With latest changes in the statistics code the analyze (coordinator) is also prohibitively slow and there's a need to gather stats on all the coordinators. What happened that analyze (coordinator) got so slow?? It should pull stats only from datanodes or eventually the most up to date coordinator. Related to #32

Eric5553 commented 3 years ago

@yazun , thanks so much for your professional investigations on the stats issue. As @Annashuo mentioned, in recent release, we use sampling mechanism instead of simple summing-up/random-pick datanode statistic to get more accurate statistics in coordinators. Which was proven by some of our customers that the new strategy got better plan optimization results.
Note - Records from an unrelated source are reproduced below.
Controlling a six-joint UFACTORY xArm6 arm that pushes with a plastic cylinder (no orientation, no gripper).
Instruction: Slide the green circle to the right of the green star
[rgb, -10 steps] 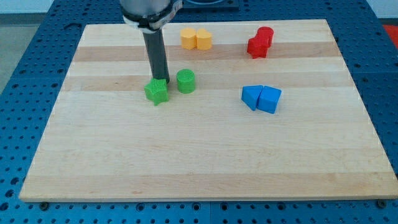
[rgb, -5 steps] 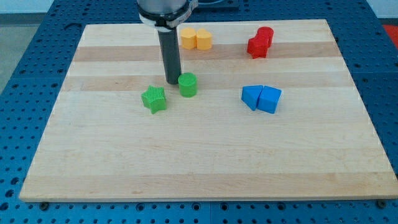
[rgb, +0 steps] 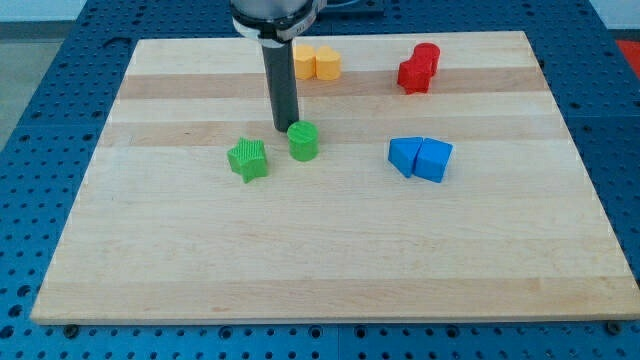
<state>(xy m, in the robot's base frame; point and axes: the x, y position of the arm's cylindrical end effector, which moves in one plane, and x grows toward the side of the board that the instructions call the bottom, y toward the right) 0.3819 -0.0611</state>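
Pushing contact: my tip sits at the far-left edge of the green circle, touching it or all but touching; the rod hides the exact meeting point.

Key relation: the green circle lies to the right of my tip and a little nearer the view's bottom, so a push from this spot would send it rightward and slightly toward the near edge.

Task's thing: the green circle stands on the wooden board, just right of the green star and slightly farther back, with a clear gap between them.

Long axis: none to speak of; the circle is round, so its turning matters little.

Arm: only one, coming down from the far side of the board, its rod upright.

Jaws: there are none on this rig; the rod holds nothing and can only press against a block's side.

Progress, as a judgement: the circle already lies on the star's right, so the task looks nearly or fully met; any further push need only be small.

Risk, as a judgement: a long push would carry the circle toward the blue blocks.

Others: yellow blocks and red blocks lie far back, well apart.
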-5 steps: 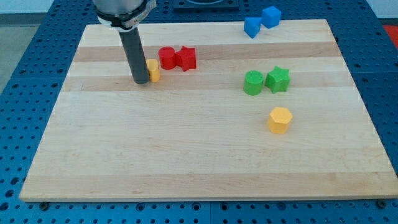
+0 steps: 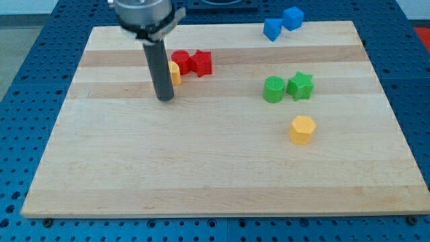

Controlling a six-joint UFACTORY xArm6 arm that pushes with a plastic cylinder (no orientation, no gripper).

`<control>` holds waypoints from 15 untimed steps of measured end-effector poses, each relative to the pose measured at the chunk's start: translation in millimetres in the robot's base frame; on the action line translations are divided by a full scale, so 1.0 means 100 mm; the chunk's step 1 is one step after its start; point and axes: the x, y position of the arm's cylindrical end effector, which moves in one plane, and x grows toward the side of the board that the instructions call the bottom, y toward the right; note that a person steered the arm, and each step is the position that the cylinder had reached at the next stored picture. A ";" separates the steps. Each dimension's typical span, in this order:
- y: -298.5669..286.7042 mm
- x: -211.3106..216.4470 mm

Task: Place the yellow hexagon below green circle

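The yellow hexagon (image 2: 302, 129) lies on the wooden board (image 2: 201, 175), right of centre. The green circle (image 2: 273, 89) lies above it and slightly to its left, with a gap between them. A green star (image 2: 300, 85) touches the circle's right side. My tip (image 2: 165, 98) is far to the left of these blocks, on the board's upper left part. It stands just below and left of a small yellow block (image 2: 175, 72), which the rod partly hides.
A red circle (image 2: 180, 61) and a red star (image 2: 201, 62) sit side by side just right of the small yellow block. Two blue blocks (image 2: 272, 29) (image 2: 293, 17) lie at the board's top edge, upper right.
My tip has moved right and down the view. The small yellow block has shifted slightly up and right, now against the red circle.
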 end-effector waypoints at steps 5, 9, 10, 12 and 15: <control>1.76 0.70; 1.32 1.57; 2.16 1.63; 2.68 1.04; 2.25 0.60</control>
At the meanwhile, your observations are also useful to us to improve the new stats gathering strategy. It exposed the potential performance penalty that we have to take in considerations. Here are my thoughts:

Provide a GUC to switch back to prior strategy.
Improve the sampling strategy for partition table and large volume tables. Maybe we could add flexible sampling factors based on data volume and other basic stats to suppress the network and CPU costs. And other potential code improvements.
For sure, the ultimate way to solve the statistic problem might be calculating distributed histogram and other extend-statistics by advanced mathematical algorithms. But it would take long time to invent/polish/prove the algorithms. And also, there could be more upcoming statistic features which can not fit into the algorithms easily.

Thus, as a trade-off, we will try to solve the problem by method 1&2. Will get back to you once we got any progress :-)

Thanks, Eric Wu

Eric5553 commented 3 years ago

@yazun ，we just added a new GUC enable_sampling_analyze to specify the analyze method. Default setting is TURE, using the sampling methods. You can turn it off to force using the previous sum-up methods. Thanks.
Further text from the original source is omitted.